▶ **PROBLEM REQUIREMENTS**
Keep every line of the data below that has the string "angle" and present those lines.

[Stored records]
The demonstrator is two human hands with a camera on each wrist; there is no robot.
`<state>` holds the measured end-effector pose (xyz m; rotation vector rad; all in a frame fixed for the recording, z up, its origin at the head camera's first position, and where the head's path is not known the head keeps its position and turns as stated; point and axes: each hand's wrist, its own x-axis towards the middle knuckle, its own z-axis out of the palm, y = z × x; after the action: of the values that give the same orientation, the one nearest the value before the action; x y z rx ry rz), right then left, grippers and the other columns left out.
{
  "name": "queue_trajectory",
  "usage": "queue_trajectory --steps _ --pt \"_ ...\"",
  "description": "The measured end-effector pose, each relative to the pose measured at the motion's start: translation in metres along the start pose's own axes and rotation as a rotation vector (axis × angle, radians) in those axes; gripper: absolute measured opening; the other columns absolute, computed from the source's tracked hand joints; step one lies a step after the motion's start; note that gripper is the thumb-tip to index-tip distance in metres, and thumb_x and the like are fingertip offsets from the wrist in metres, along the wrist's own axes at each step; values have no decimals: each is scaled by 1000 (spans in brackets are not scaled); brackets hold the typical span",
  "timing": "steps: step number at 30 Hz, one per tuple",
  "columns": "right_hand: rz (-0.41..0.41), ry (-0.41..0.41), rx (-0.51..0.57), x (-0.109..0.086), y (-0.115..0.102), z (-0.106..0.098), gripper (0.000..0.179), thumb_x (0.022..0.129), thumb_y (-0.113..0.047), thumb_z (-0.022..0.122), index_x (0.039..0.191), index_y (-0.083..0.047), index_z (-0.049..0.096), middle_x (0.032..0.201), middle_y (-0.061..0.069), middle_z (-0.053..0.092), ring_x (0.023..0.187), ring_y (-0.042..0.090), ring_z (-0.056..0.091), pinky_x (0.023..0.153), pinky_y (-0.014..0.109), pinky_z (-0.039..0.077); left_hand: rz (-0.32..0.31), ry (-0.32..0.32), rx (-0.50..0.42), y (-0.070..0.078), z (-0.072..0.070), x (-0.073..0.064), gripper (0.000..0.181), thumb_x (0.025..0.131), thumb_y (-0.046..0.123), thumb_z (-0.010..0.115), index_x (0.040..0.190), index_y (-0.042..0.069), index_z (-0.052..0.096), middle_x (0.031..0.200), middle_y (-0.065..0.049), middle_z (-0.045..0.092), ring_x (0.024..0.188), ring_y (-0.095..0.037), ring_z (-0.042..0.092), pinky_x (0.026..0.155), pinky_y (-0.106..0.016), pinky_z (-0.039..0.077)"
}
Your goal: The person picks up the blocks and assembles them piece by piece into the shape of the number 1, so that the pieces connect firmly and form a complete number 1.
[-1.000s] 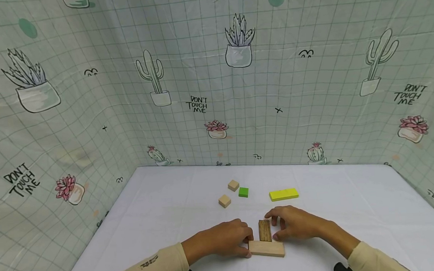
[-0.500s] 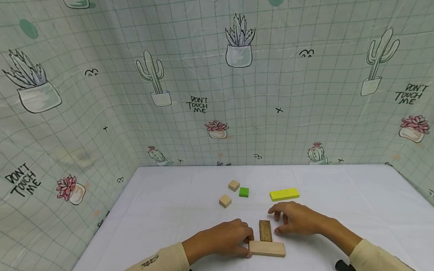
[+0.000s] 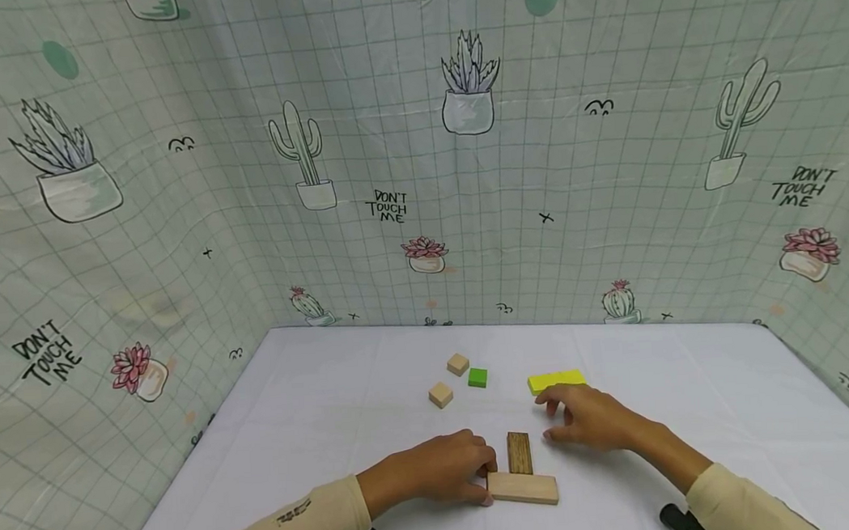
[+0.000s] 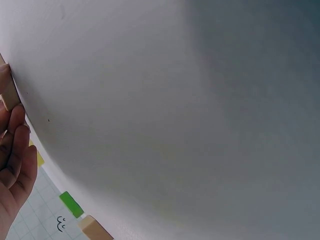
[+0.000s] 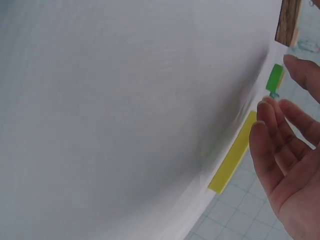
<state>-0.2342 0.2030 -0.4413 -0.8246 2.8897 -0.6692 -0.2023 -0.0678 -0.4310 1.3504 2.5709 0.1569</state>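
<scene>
My left hand (image 3: 447, 468) pinches the left end of a pale wooden block (image 3: 523, 487) lying on the table, thumb at the near side and fingers at the far side. In the left wrist view that pale block (image 4: 12, 98) shows between thumb and fingertips. A dark-grained wooden block (image 3: 519, 453) lies behind it, crosswise, its near end against the pale block. My right hand (image 3: 596, 419) hovers right of the dark block with thumb and fingers apart, holding nothing. Beyond its fingertips lies a yellow block (image 3: 554, 380), partly covered by the hand in the head view.
Farther back on the white tabletop (image 3: 345, 399) lie a green block (image 3: 478, 378) and two small pale wooden blocks, one behind (image 3: 457, 364) and one nearer (image 3: 440, 394). A cactus-printed cloth (image 3: 418, 160) hangs behind the table.
My right hand has left the dark block's side and moved away and to the right, towards the yellow block. The left hand and the two nearest blocks stay in place.
</scene>
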Motion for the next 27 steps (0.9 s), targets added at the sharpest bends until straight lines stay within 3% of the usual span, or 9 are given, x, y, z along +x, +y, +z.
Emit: queue_trajectory --steps 15,27 --pt "134 106 -46 2 16 -4 50 74 -27 80 116 -9 61 88 -6 59 70 9 48 61 27 41 11 18 5 -1 2 0 29 82 41 71 101 20 64 83 17 51 79 4 43 69 -13 41" --pt "217 109 -63 2 29 -7 55 73 -29 80 119 -7 59 87 -4 59 77 14 50 64 32 43 7 14 8 -1 3 1 29 83 41 71 101 20 64 83 17 51 80 3 43 68 -13 40"
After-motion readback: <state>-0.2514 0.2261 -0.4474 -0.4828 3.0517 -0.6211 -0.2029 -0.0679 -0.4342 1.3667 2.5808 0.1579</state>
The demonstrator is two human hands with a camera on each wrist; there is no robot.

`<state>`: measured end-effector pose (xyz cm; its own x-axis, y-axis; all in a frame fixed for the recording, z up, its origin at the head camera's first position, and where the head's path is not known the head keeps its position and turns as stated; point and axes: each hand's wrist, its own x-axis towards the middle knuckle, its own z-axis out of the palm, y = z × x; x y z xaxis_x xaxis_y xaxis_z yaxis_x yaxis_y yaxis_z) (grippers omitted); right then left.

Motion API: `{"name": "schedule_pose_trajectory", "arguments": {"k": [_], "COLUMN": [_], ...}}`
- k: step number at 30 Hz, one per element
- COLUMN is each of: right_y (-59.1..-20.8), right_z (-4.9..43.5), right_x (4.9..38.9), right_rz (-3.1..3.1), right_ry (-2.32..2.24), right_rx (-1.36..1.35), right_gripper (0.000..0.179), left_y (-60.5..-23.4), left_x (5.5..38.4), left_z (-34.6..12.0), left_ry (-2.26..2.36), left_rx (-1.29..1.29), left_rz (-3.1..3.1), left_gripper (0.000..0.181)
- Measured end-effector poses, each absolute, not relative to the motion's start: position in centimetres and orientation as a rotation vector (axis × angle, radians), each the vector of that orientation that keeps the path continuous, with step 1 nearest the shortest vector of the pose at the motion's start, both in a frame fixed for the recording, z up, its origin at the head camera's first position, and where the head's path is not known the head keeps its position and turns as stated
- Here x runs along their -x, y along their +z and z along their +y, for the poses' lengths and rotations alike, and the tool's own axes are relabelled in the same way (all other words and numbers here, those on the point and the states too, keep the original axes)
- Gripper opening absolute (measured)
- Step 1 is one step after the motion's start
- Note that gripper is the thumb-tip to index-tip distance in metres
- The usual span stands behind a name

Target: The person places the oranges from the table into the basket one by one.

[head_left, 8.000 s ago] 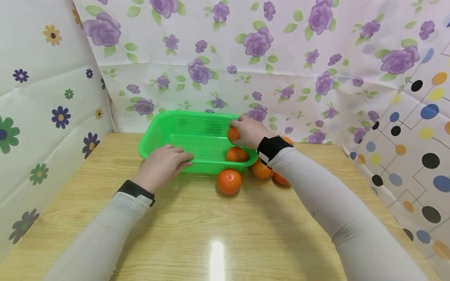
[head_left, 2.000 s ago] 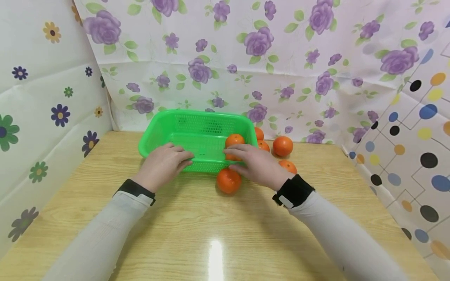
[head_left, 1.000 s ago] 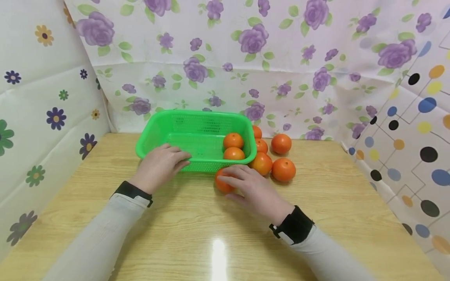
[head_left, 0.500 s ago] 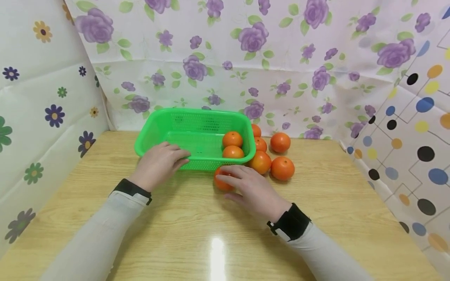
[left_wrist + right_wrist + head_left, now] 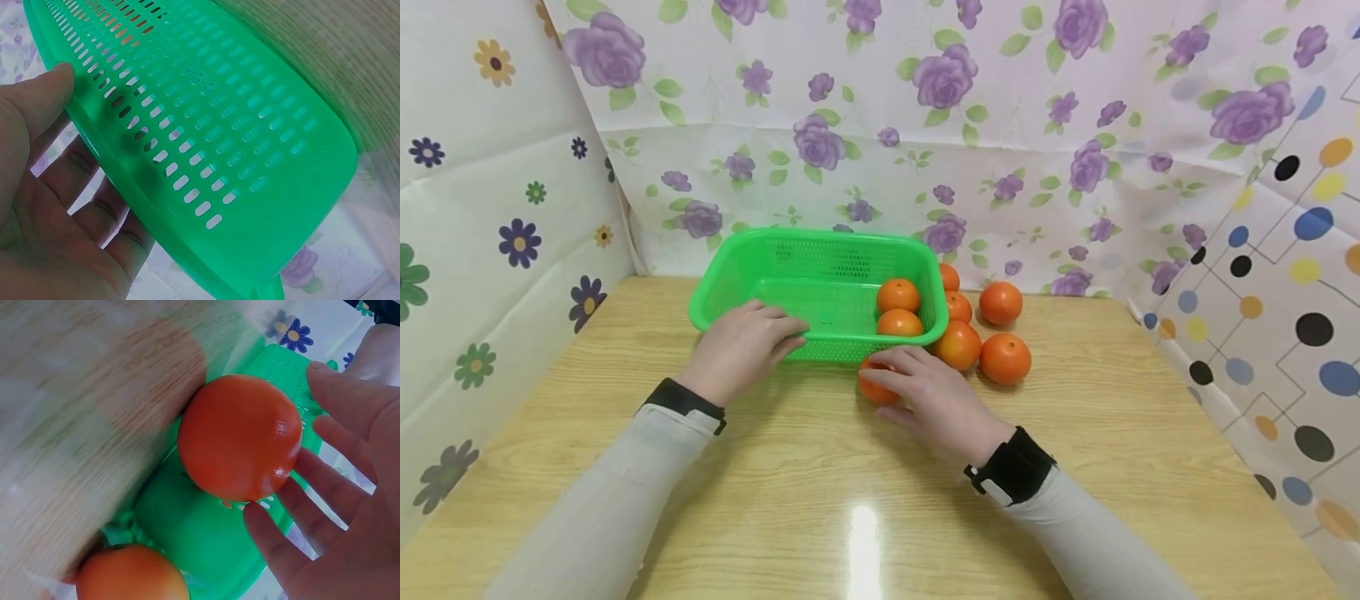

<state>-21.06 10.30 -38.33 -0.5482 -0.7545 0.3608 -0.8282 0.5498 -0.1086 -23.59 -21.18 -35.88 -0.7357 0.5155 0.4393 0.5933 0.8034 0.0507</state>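
My left hand [image 5: 740, 350] holds the near rim of the green plastic basket [image 5: 827, 347]. In the left wrist view, the thumb [image 5: 55, 87] lies against the outer side of the basket while the other fingers pass behind its wall. A glossy orange [image 5: 240, 437] rests on the table just outside the basket's near right side. Over it is my right hand [image 5: 936, 404], fingers spread and only slightly bent; the right wrist view shows fingertips at the fruit and the thumb away from it. Inside the basket's right end sit two oranges [image 5: 898, 296], one behind the other.
Several more oranges lie right of the basket, among them a near one [image 5: 1005, 359] and a far one [image 5: 1001, 303]. The wooden table [image 5: 790, 500] is bounded by a flowered back sheet [image 5: 865, 192] and patterned side sheets.
Eight seconds ago my right hand held an orange over the basket; that orange now lies inside. The hand then came down to the front orange and has barely moved since. My left hand stayed.
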Motion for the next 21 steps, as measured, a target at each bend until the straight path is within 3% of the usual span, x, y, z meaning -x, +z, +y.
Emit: {"name": "schedule_pose_trajectory", "arguments": {"k": [21], "right_y": [-39.07], "right_z": [9.82], "right_x": [21.79], "right_rz": [-2.502], "right_ry": [0.344], "right_rx": [-1.36], "right_gripper": [0.059], "left_y": [-35.96], "left_x": [23.54], "left_z": [-21.2], "left_ry": [-0.248], "left_rx": [0.829], "left_rz": [-2.571], "left_gripper": [0.019]}}
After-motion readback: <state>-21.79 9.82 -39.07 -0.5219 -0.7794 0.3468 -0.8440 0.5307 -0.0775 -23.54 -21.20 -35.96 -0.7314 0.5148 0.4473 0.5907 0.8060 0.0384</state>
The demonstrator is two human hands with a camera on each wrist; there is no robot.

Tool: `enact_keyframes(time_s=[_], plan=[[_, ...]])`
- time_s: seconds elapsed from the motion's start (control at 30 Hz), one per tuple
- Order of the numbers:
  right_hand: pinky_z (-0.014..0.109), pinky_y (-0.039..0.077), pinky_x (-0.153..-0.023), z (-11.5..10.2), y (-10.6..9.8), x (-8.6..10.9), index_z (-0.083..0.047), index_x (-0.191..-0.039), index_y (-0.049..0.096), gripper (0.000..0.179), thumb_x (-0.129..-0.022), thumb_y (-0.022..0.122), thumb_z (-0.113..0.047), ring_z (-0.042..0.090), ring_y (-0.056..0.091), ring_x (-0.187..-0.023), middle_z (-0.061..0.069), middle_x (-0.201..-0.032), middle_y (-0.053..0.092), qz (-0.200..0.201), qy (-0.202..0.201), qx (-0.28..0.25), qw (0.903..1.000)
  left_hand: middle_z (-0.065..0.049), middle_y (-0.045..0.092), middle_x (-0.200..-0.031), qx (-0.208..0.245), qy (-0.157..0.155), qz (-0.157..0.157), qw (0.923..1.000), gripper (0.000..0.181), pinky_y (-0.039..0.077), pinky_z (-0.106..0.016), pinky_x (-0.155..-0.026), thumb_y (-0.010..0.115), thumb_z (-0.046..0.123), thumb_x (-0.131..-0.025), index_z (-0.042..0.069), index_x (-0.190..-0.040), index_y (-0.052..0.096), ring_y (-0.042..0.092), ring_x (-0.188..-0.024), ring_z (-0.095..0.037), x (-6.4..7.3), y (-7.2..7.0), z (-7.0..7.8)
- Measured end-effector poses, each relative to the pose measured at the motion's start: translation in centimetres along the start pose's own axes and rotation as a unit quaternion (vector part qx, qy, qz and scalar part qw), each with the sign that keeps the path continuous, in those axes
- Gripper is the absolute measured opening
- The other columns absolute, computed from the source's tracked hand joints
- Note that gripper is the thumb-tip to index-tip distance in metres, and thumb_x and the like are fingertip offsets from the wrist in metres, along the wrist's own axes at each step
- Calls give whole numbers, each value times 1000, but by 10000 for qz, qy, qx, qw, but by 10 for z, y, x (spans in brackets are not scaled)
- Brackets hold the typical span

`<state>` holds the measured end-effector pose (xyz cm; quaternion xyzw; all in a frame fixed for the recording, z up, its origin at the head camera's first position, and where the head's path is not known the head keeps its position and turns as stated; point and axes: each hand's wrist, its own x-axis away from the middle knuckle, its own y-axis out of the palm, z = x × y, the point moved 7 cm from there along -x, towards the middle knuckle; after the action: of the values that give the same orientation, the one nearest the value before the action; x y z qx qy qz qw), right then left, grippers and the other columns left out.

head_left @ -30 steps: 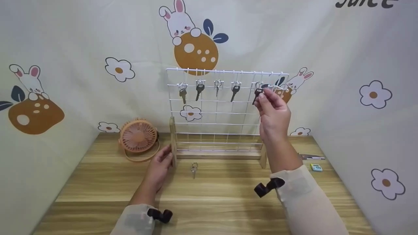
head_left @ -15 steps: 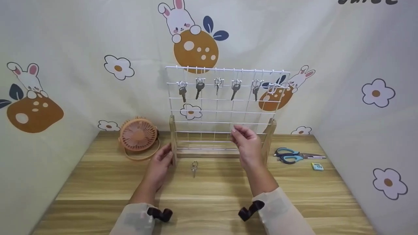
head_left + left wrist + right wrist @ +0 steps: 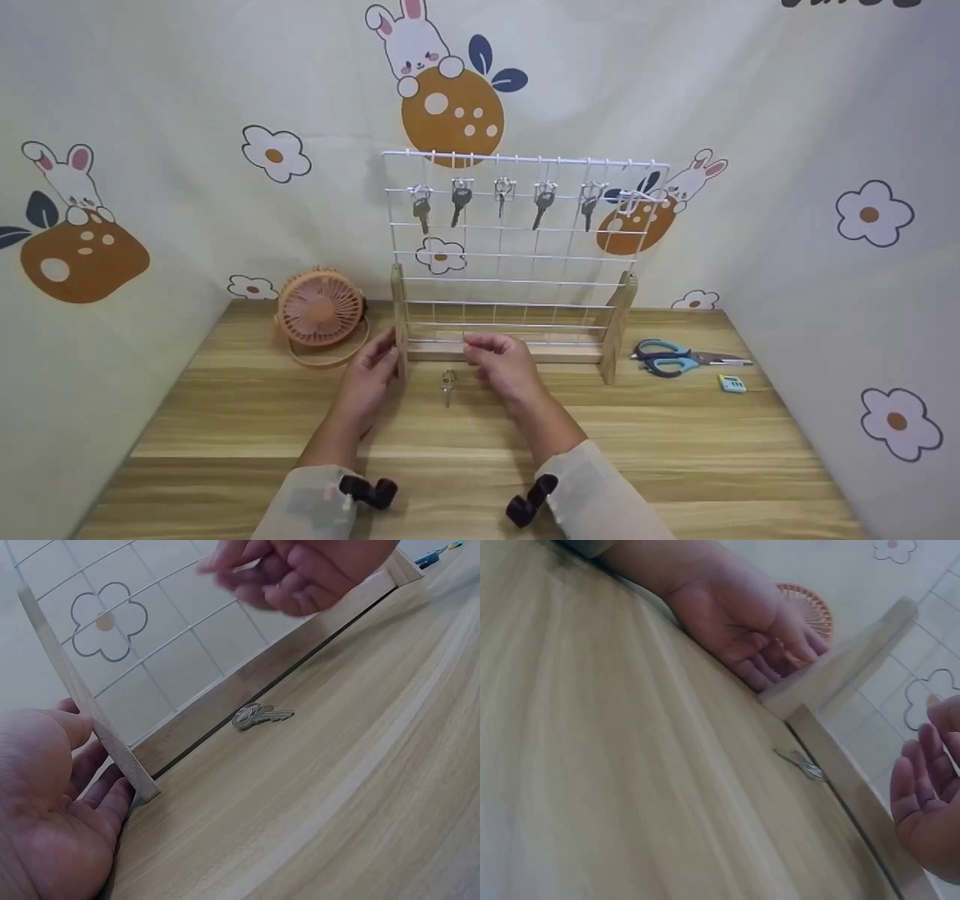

▶ **ANSWER TO THIS TASK**
  "description": "The measured end-effector pose, each relative to the pose measured at the motion's start: translation in metres along the start pose's own axes and rotation as a rotation vector (axis × angle, radians) in those axes; gripper: absolute measured opening; the other columns absolute, computed from the source's tracked hand joints; step one lies a step after the motion's start; note that gripper is the thumb-tip to index-tip distance in metres, and thumb_x and the like are fingertip offsets from the wrist in metres, along the wrist's own axes at each step; values have no decimals: each is scaled by 1000 (spans in brackets are not scaled); brackets hold the typical span",
- Measured end-effector poses, each absolute, not relative to the motion's start: position in centimetres and orientation as a rotation vector (axis × angle, radians), each the vector of that orientation that keeps the path continuous, with step 1 nearest the shortest vector of the pose at the motion's start, both in a frame fixed for the recording, z up, its origin at the head camera's first position, and where the head's path is not known the head keeps its position and turns as stated

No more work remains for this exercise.